Jonathan could feel the expression on his face resisting his efforts to conceal it.

“Well they’re finishing up the law right now that will add to the 2030 restrictions imagery, to include photographs, paintings, statuary, so-called abstract–“

” ‘Nothing is abstract’ “. Jonathan quoted the president.

“Yes.” Earl smiled.

“So, with the inclusion of imagery, a great many, maybe most people will be in violation, at least until they’ve turned in any objectionable material. I assume there’ll be a buyback program?”

“No. It’s been determined we were too generous before. Giving as much as 1000 social character points to people, for possessing dangerous material they should have turned over already, has been deemed short-sighted, and has resulted in a degradation of the social character points system.”

“And with a high level of non-compliance that means many more people will find themselves in criminal non-compliance. ” Jonathan spoke without thinking. “You’ll have expanded the category of social criminals.”

“That isn’t such a bad thing. It would be better if everyone was vulnerable by virtue of being in violation. The more people have a stake in avoiding corruption or incompetence the better. Just imagine: if everyone knew he could be arrested at any time, the more incentive he has to work hard to make things work. It’s okay if even most people don’t comply. The population will be divided between the compliant and the always vulnerable non-compliant.”

“Sword of Damocles” Jonathan said.

“Careful.”

“What, are old expressions included?”

“Some will be. We’re working on it. But the reason I brought this all up in the first place is because I have an interesting opportunity for you. The rest of what I tell is entirely confidential, needless to say, and you should be very careful with it whatever you decide. The Department has acquired its own collection, you see, and it’s neither small nor in the category of mere curiosities.”

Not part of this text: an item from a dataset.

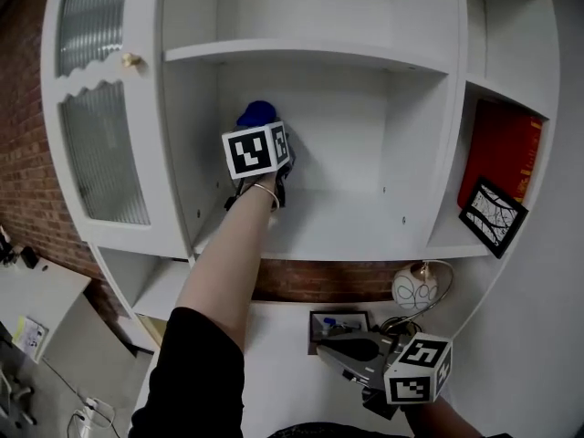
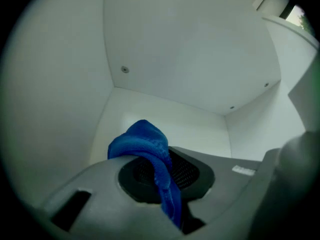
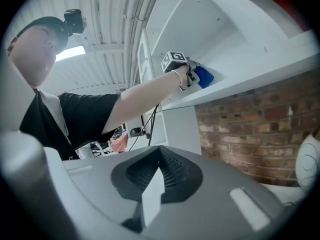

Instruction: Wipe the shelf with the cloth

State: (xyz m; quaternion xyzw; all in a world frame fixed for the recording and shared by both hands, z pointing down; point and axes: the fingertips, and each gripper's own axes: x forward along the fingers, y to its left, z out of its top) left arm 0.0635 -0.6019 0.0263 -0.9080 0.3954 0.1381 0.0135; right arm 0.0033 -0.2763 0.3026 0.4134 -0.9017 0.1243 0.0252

“Really?” Again he regretted the interest in his voice. “Why?”

“Don’t worry about it. We’re establishing a collection of our own. It’s already quite large, and we expect it to grow with the mass confiscations that will occur with the new law.”

“It won’t all be destroyed?” Now it was hopefulness in his voice which Jonathan regretted.

“No. Some of it will be preserved. Don’t ask me the criteria by which it will be; I don’t know. But we expect to have a vast collection that will stored and preserved in the Capitol, in secret.”

“Oh?”

“Yes, Jonathan. Forget the commission; you’re right, it’s pointless. What I want you to curate our secret collection, so to speak.”